One area where Asebedo sees potential is with crop protection. “One of the things that always bothered me when we were having a great looking crop and our nutrient management program was being managed to a T, is somebody would always forget to apply some fungicide when weather conditions were conducive for disease pressure,” he says. “Then we would have some serious issues.”

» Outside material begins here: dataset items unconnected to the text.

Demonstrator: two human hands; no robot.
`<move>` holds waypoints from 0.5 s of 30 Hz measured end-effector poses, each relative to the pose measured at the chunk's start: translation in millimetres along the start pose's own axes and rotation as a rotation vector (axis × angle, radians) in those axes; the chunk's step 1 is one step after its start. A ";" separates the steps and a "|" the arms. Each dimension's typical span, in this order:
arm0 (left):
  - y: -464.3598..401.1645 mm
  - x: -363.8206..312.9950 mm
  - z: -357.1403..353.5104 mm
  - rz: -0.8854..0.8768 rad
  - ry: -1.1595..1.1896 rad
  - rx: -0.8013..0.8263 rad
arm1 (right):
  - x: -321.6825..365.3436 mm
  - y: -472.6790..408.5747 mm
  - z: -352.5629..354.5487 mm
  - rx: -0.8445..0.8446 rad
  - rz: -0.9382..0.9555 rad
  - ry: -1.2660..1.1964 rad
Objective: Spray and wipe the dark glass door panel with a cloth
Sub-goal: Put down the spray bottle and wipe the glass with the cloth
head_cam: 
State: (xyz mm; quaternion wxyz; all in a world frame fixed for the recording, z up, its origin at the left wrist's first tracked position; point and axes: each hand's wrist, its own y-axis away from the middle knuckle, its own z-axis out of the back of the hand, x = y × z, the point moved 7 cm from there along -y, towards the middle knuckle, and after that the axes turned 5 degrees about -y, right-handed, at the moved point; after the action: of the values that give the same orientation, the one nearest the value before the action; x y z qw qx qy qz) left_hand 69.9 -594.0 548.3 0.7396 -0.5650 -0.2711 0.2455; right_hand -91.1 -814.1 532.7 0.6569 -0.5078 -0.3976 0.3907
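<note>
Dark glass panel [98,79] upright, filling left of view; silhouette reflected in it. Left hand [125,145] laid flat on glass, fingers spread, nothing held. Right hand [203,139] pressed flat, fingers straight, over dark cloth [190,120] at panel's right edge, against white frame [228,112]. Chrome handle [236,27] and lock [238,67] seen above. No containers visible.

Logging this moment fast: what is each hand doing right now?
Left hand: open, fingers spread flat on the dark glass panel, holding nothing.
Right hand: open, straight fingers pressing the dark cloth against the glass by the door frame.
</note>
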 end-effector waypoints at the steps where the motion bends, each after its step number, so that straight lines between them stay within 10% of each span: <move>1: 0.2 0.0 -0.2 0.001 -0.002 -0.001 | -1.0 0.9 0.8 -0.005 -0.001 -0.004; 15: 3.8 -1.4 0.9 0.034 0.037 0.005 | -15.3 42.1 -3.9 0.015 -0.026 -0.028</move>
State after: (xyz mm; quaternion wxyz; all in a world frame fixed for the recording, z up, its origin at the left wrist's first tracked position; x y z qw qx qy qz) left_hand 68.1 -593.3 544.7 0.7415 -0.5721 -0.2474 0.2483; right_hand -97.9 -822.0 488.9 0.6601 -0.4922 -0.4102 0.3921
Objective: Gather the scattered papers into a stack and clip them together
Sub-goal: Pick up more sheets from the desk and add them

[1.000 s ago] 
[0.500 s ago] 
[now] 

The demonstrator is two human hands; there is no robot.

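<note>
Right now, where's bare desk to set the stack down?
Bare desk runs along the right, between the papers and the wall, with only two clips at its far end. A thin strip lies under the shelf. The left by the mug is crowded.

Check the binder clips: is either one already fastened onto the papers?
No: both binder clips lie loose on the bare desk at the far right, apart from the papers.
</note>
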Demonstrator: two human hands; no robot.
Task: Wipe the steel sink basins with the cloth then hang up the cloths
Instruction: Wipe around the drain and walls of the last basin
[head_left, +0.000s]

In one sensing study, Asebedo evaluated ear-size differences pulled in different spots of a corn field, based on different fungicide test strips in corn. He also evaluated kernel depth, and the physiological development and grain fill from R1 stage, to maturity and up to abscission, or black layer stage.
“I can't stress enough the importance of sustaining photosynthetic capacity all the way through to black layer,” Asebedo says. “When we start looking at this, utilizing NDVI or our NDRE, seeing what we can't see with the human eye, there is still a considerable amount of photosynthetic activity that was taking place where we applied our strips of fungicide in comparison to where we didn’t make an application.”
The end result revealed as much as a 40 bushel difference in corn yields — 220 to 260 bushels per acre — based on where fungicide was and wasn’t applied.
“At the time, the farmer whose field this belonged to, was completely happy with their 220 bushel yield,” Asebedo says. “It was right on par with what they normally do. They thought they were doing great until we actually started utilizing our optical sensor technologies to determine if they were optimizing productivity across the entire field.
Even though they were doing their nutrient management right, there was room for improvement in protecting the crop and applying fungicide to more areas to increase production. The utilization of optical sensors can have a positive impact of multiple aspects on farming and help no-tillers determine where they need to make changes to their farm management practices.